>>
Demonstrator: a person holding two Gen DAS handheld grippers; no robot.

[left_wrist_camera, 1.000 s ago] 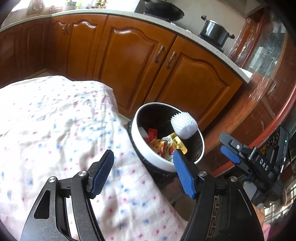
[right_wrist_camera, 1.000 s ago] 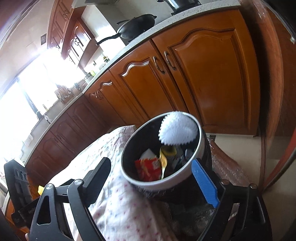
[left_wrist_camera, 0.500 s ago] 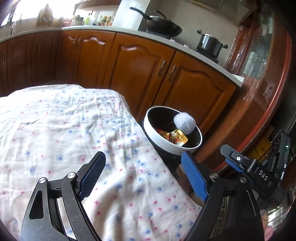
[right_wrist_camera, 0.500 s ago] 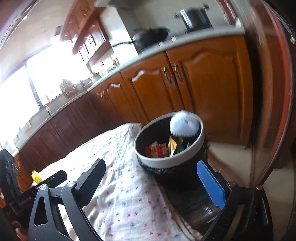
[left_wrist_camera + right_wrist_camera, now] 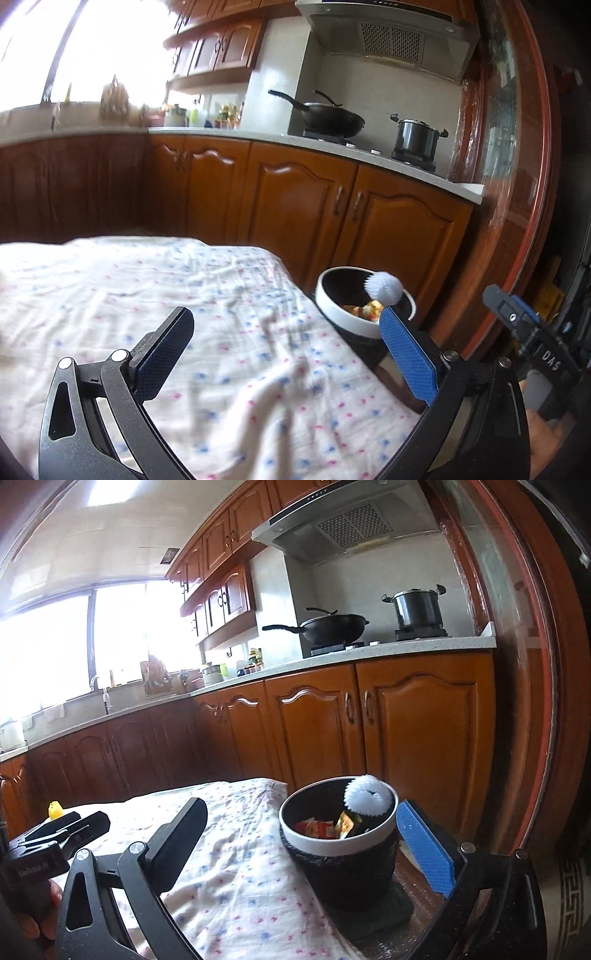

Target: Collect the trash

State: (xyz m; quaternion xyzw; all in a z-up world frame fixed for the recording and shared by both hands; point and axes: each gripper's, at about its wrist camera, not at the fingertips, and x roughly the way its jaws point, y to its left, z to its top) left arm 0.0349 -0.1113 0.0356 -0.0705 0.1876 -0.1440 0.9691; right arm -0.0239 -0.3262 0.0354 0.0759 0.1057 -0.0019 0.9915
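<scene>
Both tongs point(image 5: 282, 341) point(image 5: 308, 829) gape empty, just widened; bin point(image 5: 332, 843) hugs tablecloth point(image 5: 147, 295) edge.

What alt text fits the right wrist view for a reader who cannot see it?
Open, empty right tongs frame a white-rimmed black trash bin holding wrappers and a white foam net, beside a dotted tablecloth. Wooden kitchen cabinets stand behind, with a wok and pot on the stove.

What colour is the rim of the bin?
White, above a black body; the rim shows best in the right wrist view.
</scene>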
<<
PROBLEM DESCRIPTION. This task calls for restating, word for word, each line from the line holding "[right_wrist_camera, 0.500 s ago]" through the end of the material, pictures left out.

ANSWER FOR THIS EXERCISE.
[right_wrist_camera, 0.500 s ago] 
[left_wrist_camera + right_wrist_camera, now] 

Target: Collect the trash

State: (xyz m; quaternion xyzw; all in a z-up world frame fixed for the recording and shared by both hands; point and axes: each gripper's, at about its wrist camera, not at the fingertips, and x roughly the way its jaws point, y to its left, z to its top) left arm 0.0349 -0.1113 0.0356 -0.0705 0.1876 -0.1440 0.9691; right arm -0.0239 -0.3262 0.0354 0.0759 0.1057 -0.0019 0.9915
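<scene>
Both tongs point(image 5: 282, 341) point(image 5: 308, 829) gape empty, just widened; bin point(image 5: 332, 843) hugs tablecloth point(image 5: 147, 295) edge.

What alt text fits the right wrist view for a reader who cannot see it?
Open, empty right tongs frame a white-rimmed black trash bin holding wrappers and a white foam net, beside a dotted tablecloth. Wooden kitchen cabinets stand behind, with a wok and pot on the stove.

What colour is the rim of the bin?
White, above a black body; the rim shows best in the right wrist view.
</scene>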

The answer given is complete as it stands.